■ Exercise: The response should be the lines of the data, starting at the first and ending at the one that contains "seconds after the", copied without change.

__________

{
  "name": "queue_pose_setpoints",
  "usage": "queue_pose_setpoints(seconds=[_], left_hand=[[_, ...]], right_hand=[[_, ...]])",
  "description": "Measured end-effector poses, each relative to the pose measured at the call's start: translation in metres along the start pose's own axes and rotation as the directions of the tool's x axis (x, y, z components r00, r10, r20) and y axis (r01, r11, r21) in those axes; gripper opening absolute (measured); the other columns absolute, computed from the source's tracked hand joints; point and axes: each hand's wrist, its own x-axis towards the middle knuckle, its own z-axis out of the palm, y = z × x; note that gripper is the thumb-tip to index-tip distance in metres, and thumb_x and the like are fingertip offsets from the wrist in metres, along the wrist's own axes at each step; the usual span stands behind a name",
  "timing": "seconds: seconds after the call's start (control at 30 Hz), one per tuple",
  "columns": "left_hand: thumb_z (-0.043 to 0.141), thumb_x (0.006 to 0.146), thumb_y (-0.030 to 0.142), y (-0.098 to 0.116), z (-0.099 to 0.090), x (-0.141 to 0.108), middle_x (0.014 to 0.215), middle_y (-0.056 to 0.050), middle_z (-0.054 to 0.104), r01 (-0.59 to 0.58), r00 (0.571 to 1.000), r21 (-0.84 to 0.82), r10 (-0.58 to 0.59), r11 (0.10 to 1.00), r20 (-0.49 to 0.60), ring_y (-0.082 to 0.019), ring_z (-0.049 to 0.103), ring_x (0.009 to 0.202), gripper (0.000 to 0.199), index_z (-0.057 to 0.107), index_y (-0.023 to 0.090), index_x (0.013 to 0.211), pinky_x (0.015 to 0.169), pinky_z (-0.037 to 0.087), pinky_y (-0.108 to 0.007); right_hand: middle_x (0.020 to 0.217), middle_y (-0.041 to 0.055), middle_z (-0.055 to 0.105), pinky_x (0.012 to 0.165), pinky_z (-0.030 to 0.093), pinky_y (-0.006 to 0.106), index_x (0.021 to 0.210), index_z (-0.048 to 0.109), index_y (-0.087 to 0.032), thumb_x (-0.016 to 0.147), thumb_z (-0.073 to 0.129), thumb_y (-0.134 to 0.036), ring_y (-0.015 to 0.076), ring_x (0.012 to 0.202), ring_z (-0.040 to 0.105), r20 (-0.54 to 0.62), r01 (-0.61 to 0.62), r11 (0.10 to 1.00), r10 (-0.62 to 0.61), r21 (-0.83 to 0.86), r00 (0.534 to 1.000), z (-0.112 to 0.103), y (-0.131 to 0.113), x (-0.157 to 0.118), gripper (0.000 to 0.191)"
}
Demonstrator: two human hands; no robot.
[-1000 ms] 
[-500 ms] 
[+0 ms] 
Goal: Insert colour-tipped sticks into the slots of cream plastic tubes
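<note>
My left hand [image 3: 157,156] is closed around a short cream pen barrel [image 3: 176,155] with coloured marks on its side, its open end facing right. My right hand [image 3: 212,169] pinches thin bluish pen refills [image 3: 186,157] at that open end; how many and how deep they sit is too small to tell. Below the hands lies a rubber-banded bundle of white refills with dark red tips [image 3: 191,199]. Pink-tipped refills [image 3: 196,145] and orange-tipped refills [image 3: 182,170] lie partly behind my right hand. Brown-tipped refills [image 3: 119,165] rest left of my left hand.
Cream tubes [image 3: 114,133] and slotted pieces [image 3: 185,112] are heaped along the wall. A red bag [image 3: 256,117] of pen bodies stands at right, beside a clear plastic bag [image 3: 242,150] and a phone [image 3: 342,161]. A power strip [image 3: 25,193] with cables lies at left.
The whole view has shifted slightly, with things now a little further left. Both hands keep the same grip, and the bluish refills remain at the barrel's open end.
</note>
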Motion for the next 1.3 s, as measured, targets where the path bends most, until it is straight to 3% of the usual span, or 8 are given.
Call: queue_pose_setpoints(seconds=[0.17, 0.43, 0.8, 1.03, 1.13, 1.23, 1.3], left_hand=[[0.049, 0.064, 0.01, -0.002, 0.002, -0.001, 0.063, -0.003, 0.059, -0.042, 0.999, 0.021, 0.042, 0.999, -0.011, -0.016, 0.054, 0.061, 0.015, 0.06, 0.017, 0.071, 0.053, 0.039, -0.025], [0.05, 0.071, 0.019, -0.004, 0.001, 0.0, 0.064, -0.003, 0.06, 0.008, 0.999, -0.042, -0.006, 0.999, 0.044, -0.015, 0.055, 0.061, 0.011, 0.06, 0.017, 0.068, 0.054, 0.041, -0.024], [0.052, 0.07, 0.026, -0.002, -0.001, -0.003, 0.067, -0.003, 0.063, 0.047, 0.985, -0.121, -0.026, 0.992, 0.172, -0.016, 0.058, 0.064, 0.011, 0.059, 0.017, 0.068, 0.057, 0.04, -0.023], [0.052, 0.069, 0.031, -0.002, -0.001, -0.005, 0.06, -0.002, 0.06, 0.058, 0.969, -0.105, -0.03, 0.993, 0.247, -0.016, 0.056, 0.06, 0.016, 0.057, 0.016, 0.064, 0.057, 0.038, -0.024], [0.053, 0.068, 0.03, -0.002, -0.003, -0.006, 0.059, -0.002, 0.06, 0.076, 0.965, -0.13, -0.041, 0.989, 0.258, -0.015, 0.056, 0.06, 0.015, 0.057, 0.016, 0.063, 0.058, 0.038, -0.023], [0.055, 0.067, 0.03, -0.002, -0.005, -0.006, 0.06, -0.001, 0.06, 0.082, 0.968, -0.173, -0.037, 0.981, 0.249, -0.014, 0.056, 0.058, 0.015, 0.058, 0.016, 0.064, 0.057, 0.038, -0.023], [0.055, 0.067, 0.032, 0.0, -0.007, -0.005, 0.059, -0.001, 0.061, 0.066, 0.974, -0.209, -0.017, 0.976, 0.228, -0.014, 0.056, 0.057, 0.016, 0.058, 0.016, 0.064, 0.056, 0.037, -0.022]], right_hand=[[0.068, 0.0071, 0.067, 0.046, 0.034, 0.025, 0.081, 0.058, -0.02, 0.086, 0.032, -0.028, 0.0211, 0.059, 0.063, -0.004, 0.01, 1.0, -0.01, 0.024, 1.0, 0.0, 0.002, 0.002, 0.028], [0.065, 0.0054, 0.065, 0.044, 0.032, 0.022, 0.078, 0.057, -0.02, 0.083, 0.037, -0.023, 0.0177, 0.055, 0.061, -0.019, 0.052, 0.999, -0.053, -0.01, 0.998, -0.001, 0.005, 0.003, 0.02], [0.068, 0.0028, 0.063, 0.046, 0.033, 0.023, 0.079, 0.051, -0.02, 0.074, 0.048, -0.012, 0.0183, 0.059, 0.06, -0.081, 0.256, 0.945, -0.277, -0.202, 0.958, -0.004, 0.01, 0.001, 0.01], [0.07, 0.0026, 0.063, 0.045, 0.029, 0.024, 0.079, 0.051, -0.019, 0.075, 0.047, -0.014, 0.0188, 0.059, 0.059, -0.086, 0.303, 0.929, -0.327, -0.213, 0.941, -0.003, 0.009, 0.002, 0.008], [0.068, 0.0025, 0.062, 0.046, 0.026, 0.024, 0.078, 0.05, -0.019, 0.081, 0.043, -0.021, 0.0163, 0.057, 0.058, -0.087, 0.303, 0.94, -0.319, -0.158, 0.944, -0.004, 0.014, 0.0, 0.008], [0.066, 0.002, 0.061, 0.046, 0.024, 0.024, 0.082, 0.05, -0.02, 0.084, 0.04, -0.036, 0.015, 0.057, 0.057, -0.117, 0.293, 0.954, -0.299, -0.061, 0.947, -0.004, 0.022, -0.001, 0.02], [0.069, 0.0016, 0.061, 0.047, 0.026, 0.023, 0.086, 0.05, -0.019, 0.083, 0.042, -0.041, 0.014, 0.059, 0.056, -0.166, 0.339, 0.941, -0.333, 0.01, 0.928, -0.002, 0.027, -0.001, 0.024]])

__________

■ Expected answer:
{
  "name": "queue_pose_setpoints",
  "usage": "queue_pose_setpoints(seconds=[_], left_hand=[[_, ...]], right_hand=[[_, ...]])",
  "description": "Measured end-effector poses, each relative to the pose measured at the call's start: translation in metres along the start pose's own axes and rotation as the directions of the tool's x axis (x, y, z components r00, r10, r20) and y axis (r01, r11, r21) in those axes; gripper opening absolute (measured); the other columns absolute, computed from the source's tracked hand joints; point and axes: each hand's wrist, its own x-axis towards the middle knuckle, its own z-axis out of the palm, y = z × x; note that gripper is the thumb-tip to index-tip distance in metres, and thumb_x and the like are fingertip offsets from the wrist in metres, along the wrist's own axes at each step; the usual span stands behind a name",
  "timing": "seconds: seconds after the call's start (control at 30 Hz), one per tuple",

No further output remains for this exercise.